Taking on the works of James Joyce is akin to an endurance sport.
The reader warms up with some poems, slowly works up to ”A Portrait of the Artist as a Young Man” and, when limber, tackles ”Ulysses” or ”Finnegans Wake,” two literary marathons.
Martin Hanley, an actor and runner, realized this more than 20 years ago while struggling with ”Finnegans Wake.” Like those in a road race, readers who make it to the finish really, really want to. So, he wondered, why not create a 10-kilometer race through this leafy suburb south of Boston in honor of Joyce?

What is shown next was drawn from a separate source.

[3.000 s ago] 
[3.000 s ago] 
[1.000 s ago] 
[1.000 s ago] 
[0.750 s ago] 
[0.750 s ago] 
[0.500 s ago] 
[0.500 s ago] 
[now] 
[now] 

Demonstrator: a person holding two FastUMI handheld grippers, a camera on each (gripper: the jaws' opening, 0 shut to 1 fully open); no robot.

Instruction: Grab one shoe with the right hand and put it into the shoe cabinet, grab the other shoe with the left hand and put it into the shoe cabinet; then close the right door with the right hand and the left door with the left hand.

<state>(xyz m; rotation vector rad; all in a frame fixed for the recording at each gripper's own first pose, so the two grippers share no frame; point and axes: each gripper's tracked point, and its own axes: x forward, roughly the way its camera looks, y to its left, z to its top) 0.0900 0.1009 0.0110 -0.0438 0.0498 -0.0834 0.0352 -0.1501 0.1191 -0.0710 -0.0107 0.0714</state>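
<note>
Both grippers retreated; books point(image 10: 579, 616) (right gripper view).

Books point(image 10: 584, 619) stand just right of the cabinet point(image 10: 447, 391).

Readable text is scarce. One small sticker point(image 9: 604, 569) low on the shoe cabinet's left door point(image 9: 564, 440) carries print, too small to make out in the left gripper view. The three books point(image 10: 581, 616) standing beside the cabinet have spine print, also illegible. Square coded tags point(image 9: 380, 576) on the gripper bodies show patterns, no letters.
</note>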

”I figured, why not take the two worlds that are important to me and merge them into something that works as performance art?” Mr. Hanley said. ”I call it the convergence of active minds and hearts.”
And with that, the first James Joyce Ramble rolled on March 26, 1984, with more than 200 running in honor of Joyce. It made sense. Joyce was known to enjoy running; Stephen Dedalus in the semi-autobiographical ”Portrait of the Artist” did as well. The race gained renown in, and participants from, athletic, literary and Irish circles.
The popular after-party with thousands of gallons of free beer helped. But it was a joke that turned the race into something special about 15 years ago.
Mr. Hanley recalled that a participant thought it would be funny to read ”Ulysses” aloud as he ran and at points to stop and read to those racing by. ”I scratched my head and said, ‘This might work,’ ” Mr. Hanley said.
The following year he had actors in period garb read Joyce at various places along the 6.2-mile course through the center of town. The readings became the signature of the race, which now attracts more than 3,000 runners.
Three dozen or so actors are assigned spots on the course and read from one of six works. For this year’s race, which was run today under a bright periwinkle sky, they read from ”Finnegans Wake” during Mile 1.
In the second mile the runners were serenaded with ”Ulysses,” and Mile 3 brought Dedalus and ”Portrait.” The literary pace slowed a bit during Miles 4 and 5, with the actors reciting ”Exiles” and ”Dubliners.” Appropriately, ”The Dead” was the reading of choice for the sixth, and last, mile.
Donald Watson, 48, an actor from Melrose, Mass., stood on a stool in front of a stoplight in Dedham Square and read from ”Ulysses” as the runners breezed past him, his black wool cape fluttering in the wind.